Your objective »
Quote the listing in full, exactly as given, minus any pictures.

Data extract »
········

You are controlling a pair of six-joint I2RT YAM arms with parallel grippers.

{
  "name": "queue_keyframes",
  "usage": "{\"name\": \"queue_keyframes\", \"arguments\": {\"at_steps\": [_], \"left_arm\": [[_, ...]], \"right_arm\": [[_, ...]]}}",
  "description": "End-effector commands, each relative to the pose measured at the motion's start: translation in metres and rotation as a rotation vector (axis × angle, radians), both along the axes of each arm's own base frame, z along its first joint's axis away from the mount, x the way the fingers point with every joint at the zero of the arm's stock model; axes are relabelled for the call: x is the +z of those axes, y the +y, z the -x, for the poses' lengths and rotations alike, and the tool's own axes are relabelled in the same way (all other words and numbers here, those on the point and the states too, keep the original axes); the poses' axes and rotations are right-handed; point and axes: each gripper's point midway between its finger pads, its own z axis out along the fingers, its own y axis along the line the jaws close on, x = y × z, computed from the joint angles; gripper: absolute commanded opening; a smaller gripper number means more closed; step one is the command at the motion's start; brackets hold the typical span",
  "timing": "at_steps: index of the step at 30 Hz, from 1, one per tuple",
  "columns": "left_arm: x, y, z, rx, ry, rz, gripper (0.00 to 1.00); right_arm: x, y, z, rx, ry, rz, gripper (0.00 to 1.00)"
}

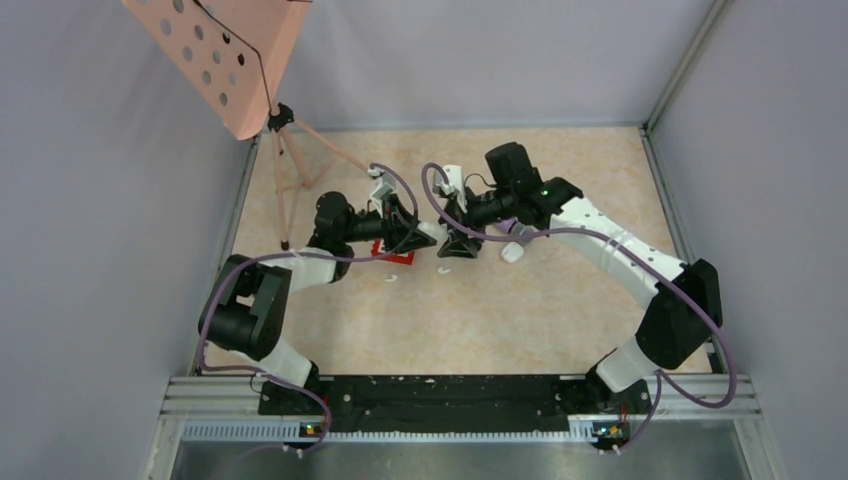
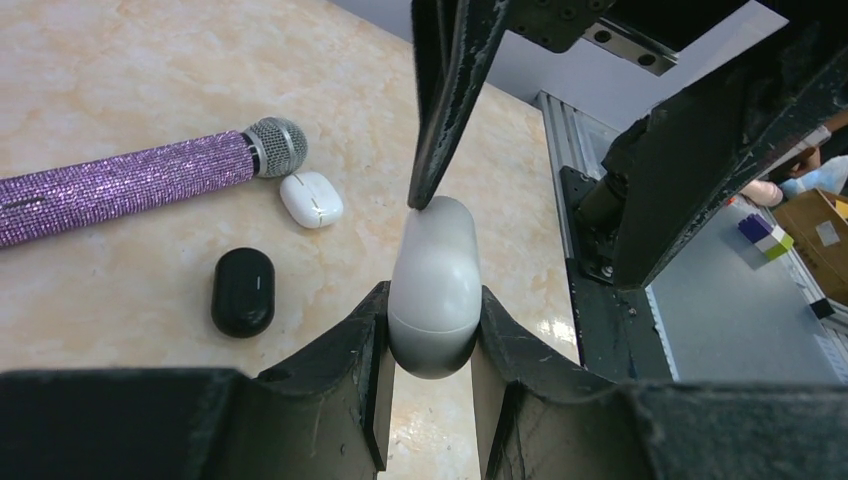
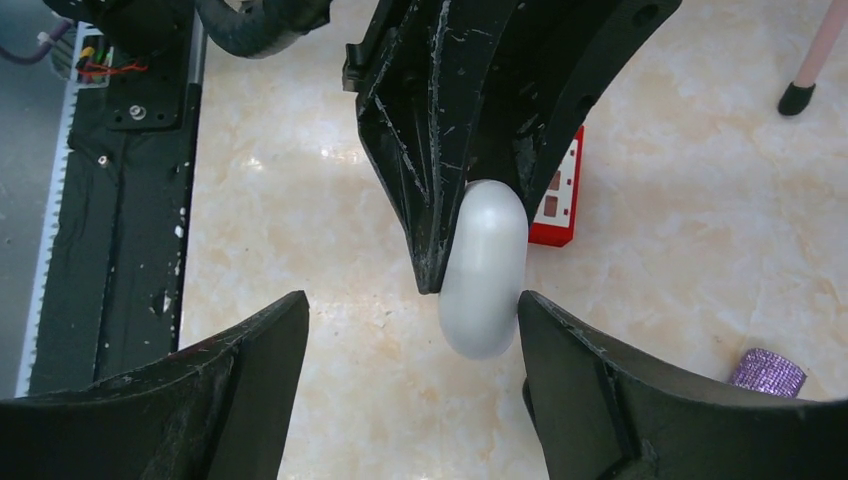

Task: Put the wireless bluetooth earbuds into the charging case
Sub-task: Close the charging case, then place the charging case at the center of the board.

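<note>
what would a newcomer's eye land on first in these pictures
The pale oval case clamped in the left tool at mid-table, with one finger of the open right tool at its free end. Next, the glittery purple microphone lying beside a white case and a black case, and the pink perforated stand in the far left corner.

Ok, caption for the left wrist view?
Left fingers grip a grey case, right finger at its top; microphone, white case, black case behind.
</note>
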Motion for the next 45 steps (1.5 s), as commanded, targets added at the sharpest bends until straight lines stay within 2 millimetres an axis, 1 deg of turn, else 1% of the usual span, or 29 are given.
{"name": "queue_keyframes", "arguments": {"at_steps": [1, 3, 6, 8, 10, 11, 13, 15, 17, 20, 21, 25, 27, 29, 32, 35, 36, 39, 41, 43, 45], "left_arm": [[-0.002, -0.001, -0.025, 0.086, 0.011, -0.009, 0.0], [-0.017, -0.002, -0.022, 0.09, 0.06, -0.048, 0.0], [-0.044, -0.006, -0.01, 0.087, 0.103, -0.104, 0.0], [-0.059, -0.01, -0.009, 0.11, 0.15, -0.143, 0.0], [-0.069, -0.016, -0.015, 0.132, 0.214, -0.182, 0.0], [-0.074, -0.018, -0.023, 0.161, 0.256, -0.205, 0.0], [-0.088, -0.018, -0.046, 0.268, 0.363, -0.268, 0.0], [-0.105, -0.017, -0.059, 0.326, 0.475, -0.325, 0.0], [-0.115, -0.02, -0.069, 0.351, 0.543, -0.351, 0.0], [-0.133, -0.022, -0.074, 0.377, 0.622, -0.391, 0.0], [-0.134, -0.024, -0.075, 0.38, 0.632, -0.397, 0.01], [-0.149, -0.027, -0.078, 0.411, 0.671, -0.47, 0.03], [-0.153, -0.028, -0.079, 0.421, 0.678, -0.494, 0.07], [-0.156, -0.028, -0.08, 0.438, 0.681, -0.512, 0.13], [-0.157, -0.025, -0.083, 0.474, 0.68, -0.539, 0.25], [-0.153, -0.015, -0.085, 0.524, 0.668, -0.58, 0.38], [-0.147, -0.013, -0.086, 0.537, 0.644, -0.585, 0.4], [-0.131, -0.005, -0.087, 0.559, 0.578, -0.604, 0.45], [-0.118, -0.002, -0.086, 0.552, 0.524, -0.6, 0.47], [-0.105, -0.001, -0.083, 0.531, 0.47, -0.593, 0.5], [-0.095, 0.001, -0.081, 0.519, 0.419, -0.587, 0.51]], "right_arm": [[0.011, -0.013, -0.001, -0.057, -0.067, 0.023, 0.76], [0.006, -0.027, -0.014, -0.13, -0.092, 0.051, 0.76], [0.007, -0.055, -0.041, -0.286, -0.097, 0.052, 0.77], [0.01, -0.073, -0.058, -0.398, -0.104, 0.05, 0.77], [0.012, -0.091, -0.074, -0.522, -0.105, 0.059, 0.77], [0.011, -0.1, -0.082, -0.584, -0.108, 0.074, 0.77], [0.009, -0.115, -0.09, -0.667, -0.09, 0.086, 0.76], [0.004, -0.124, -0.093, -0.714, -0.059, 0.089, 0.76], [-0.004, -0.13, -0.09, -0.714, -0.041, 0.102, 0.75], [-0.019, -0.138, -0.085, -0.708, -0.054, 0.157, 0.73], [-0.026, -0.143, -0.085, -0.724, -0.054, 0.182, 0.72], [-0.057, -0.158, -0.078, -0.756, -0.021, 0.276, 0.67], [-0.069, -0.162, -0.072, -0.755, 0.0, 0.309, 0.66], [-0.076, -0.167, -0.071, -0.765, 0.004, 0.333, 0.65], [-0.088, -0.174, -0.071, -0.776, -0.002, 0.379, 0.65], [-0.107, -0.179, -0.073, -0.772, 0.008, 0.438, 0.66], [-0.116, -0.179, -0.073, -0.764, 0.022, 0.46, 0.66], [-0.137, -0.18, -0.074, -0.736, 0.047, 0.505, 0.64], [-0.148, -0.18, -0.074, -0.725, 0.064, 0.528, 0.62], [-0.156, -0.179, -0.073, -0.716, 0.084, 0.54, 0.62], [-0.161, -0.178, -0.072, -0.717, 0.091, 0.541, 0.62]]}}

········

Solution to this task »
You are controlling a pair of six-joint I2RT YAM arms with parallel grippers.

{
  "name": "queue_keyframes",
  "usage": "{\"name\": \"queue_keyframes\", \"arguments\": {\"at_steps\": [_], \"left_arm\": [[_, ...]], \"right_arm\": [[_, ...]]}}",
  "description": "End-effector commands, each relative to the pose measured at the motion's start: translation in metres and rotation as a rotation vector (axis × angle, radians), both along the axes of each arm's own base frame, z along its first joint's axis away from the mount, x the way the fingers point with every joint at the zero of the arm's stock model; axes are relabelled for the call: x is the +z of those axes, y the +y, z the -x, for the poses' lengths and rotations alike, and the tool's own axes are relabelled in the same way (all other words and numbers here, those on the point and the states too, keep the original axes); the poses' axes and rotations are right-handed; point and axes: each gripper's point midway between its finger pads, its own z axis out along the fingers, its own y axis along the line the jaws close on, x = y × z, computed from the joint angles; gripper: absolute commanded opening; a smaller gripper number means more closed; step one is the command at the motion's start; brackets hold the typical span",
  "timing": "at_steps: index of the step at 30 Hz, from 1, one per tuple",
  "columns": "left_arm: x, y, z, rx, ry, rz, gripper (0.00 to 1.00); right_arm: x, y, z, rx, ry, rz, gripper (0.00 to 1.00)"
}


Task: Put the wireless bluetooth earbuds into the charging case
Sub-task: Close the charging case, then place the charging case at the center of the board.

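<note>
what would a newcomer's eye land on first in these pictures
The pale oval case clamped in the left tool at mid-table, with one finger of the open right tool at its free end. Next, the glittery purple microphone lying beside a white case and a black case, and the pink perforated stand in the far left corner.

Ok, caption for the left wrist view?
Left fingers grip a grey case, right finger at its top; microphone, white case, black case behind.
</note>
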Motion for the next 45 steps (1.5 s), as commanded, targets added at the sharpest bends until straight lines stay within 2 millimetres an axis, 1 deg of turn, else 1% of the usual span, or 29 are given.
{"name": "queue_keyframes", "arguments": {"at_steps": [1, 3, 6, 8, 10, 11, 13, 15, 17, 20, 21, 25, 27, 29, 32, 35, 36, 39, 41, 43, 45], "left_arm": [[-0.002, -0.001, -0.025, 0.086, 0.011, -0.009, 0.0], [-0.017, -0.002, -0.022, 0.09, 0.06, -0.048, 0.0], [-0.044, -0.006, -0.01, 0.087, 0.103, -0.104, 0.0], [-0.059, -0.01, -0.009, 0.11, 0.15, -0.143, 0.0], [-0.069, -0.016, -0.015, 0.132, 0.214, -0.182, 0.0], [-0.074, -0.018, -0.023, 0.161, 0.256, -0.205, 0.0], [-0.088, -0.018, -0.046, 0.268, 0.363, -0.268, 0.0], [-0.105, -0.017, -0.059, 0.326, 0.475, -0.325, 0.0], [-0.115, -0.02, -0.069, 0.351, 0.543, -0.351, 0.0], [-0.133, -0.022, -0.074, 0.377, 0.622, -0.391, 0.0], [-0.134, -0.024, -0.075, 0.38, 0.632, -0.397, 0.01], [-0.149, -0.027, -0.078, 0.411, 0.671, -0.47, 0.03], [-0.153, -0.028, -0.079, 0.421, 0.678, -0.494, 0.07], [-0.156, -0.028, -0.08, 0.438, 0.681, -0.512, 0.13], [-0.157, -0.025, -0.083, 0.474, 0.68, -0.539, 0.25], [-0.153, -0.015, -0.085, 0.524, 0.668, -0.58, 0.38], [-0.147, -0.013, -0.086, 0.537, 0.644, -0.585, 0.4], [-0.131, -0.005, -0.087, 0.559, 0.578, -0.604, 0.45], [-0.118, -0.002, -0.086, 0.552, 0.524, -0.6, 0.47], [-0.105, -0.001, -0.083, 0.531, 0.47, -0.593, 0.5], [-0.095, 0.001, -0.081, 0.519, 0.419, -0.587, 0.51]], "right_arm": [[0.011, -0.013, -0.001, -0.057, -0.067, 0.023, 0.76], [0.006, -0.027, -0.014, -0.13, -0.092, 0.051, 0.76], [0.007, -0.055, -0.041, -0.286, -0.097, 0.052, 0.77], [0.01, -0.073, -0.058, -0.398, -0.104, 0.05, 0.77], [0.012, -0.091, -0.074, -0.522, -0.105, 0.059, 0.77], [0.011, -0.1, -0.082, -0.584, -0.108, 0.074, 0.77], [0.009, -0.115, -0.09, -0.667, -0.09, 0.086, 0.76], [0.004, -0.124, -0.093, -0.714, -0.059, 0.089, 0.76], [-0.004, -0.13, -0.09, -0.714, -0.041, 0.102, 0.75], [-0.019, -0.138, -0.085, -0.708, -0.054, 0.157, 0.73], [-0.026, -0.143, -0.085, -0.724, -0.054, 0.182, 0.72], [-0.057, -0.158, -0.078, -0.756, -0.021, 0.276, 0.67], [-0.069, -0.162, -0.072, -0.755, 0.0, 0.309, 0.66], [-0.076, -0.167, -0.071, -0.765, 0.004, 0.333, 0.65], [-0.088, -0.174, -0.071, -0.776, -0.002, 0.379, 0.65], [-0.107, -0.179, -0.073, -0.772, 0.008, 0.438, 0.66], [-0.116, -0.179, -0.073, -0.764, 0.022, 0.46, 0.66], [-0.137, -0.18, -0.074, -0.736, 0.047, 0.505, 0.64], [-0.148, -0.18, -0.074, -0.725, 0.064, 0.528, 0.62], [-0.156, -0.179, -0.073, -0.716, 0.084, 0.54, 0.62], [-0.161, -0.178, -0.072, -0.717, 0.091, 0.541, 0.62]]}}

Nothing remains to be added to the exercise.